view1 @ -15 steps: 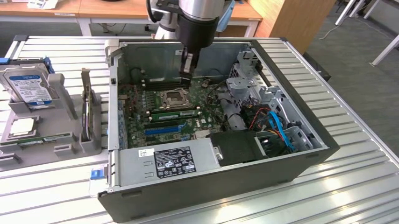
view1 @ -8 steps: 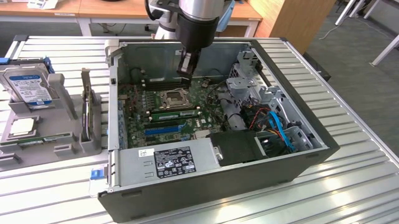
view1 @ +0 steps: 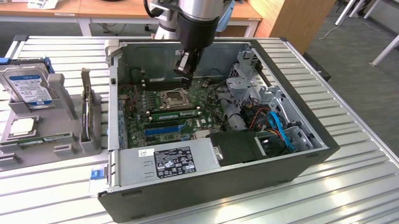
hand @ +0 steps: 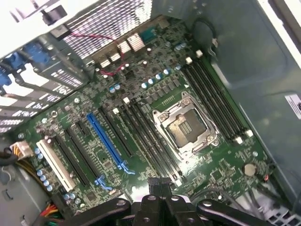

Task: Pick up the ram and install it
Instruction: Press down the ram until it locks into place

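Note:
My gripper (view1: 185, 65) hangs inside the open computer case (view1: 299, 158), above the back of the motherboard (view1: 187, 123). In the wrist view its black fingers (hand: 160, 186) are shut together with nothing between them, over the board near the CPU socket (hand: 186, 126). A long, thin green ram stick (view1: 174, 112) appears to stand in a slot beside the CPU socket (view1: 172, 99). It is apart from the gripper. Another thin green stick (view1: 40, 138) lies in the grey holder (view1: 56, 151) at the exterior view's left.
The grey holder also carries a hard drive (view1: 28, 86), a CPU (view1: 20, 126) and an upright expansion card (view1: 86, 105). Inside the case are the power supply (view1: 171, 161), drive cages (view1: 246, 88) and blue and orange cables (view1: 277, 128). Long black slots (hand: 218, 101) flank the socket.

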Robot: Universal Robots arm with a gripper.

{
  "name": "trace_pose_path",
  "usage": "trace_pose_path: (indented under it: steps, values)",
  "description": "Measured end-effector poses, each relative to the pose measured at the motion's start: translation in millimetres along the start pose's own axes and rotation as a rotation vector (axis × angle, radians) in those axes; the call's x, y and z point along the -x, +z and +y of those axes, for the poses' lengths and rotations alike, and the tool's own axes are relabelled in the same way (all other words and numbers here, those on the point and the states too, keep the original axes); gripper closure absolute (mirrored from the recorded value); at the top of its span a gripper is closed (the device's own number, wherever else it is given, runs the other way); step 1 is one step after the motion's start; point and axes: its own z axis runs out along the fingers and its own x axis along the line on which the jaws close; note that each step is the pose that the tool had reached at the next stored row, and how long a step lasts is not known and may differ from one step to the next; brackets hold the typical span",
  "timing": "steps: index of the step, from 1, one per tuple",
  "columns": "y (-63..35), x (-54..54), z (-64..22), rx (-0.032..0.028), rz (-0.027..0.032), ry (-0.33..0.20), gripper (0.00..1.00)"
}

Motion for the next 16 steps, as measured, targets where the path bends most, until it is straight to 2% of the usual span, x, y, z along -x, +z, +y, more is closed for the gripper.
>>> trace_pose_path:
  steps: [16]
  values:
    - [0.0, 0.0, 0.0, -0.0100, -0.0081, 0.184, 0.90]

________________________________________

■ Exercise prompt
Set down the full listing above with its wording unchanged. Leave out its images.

■ Answer to the exercise
view1 @ -15 steps: 
view1 @ -8 steps: 
view1 @ +0 steps: 
hand @ +0 steps: 

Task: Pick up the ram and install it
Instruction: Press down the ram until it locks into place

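Note:
My gripper (view1: 185, 65) hangs inside the open computer case (view1: 299, 158), above the back of the motherboard (view1: 187, 123). In the wrist view its black fingers (hand: 160, 186) are shut together with nothing between them, over the board near the CPU socket (hand: 186, 126). A long, thin green ram stick (view1: 174, 112) appears to stand in a slot beside the CPU socket (view1: 172, 99). It is apart from the gripper. Another thin green stick (view1: 40, 138) lies in the grey holder (view1: 56, 151) at the exterior view's left.
The grey holder also carries a hard drive (view1: 28, 86), a CPU (view1: 20, 126) and an upright expansion card (view1: 86, 105). Inside the case are the power supply (view1: 171, 161), drive cages (view1: 246, 88) and blue and orange cables (view1: 277, 128). Long black slots (hand: 218, 101) flank the socket.
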
Robot: Universal Robots arm with a gripper.

{
  "name": "trace_pose_path",
  "usage": "trace_pose_path: (indented under it: steps, values)",
  "description": "Measured end-effector poses, each relative to the pose measured at the motion's start: translation in millimetres along the start pose's own axes and rotation as a rotation vector (axis × angle, radians) in those axes; the call's x, y and z point along the -x, +z and +y of those axes, for the poses' lengths and rotations alike, and the tool's own axes are relabelled in the same way (all other words and numbers here, those on the point and the states too, keep the original axes); gripper closure absolute (mirrored from the recorded value); at the top of its span a gripper is closed (the device's own number, wherever else it is given, runs the other way); step 1 is one step after the motion's start; point and axes: its own z axis runs out along the fingers and its own x axis along the line on which the jaws close; note that each step is the pose that the tool had reached at the next stored row, and how long a step lasts is not known and may differ from one step to the next; brackets hold the typical span",
  "timing": "steps: index of the step, from 1, one per tuple",
  "columns": "y (-63..35), x (-54..54), z (-64..22), rx (-0.032..0.028), rz (-0.027..0.032), ry (-0.33..0.20), gripper (0.00..1.00)"
}

Motion for the next 16 steps, as measured, targets where the path bends most, until it is straight to 2% of the usual span, x, y, z along -x, +z, +y, more is closed for the gripper.
>>> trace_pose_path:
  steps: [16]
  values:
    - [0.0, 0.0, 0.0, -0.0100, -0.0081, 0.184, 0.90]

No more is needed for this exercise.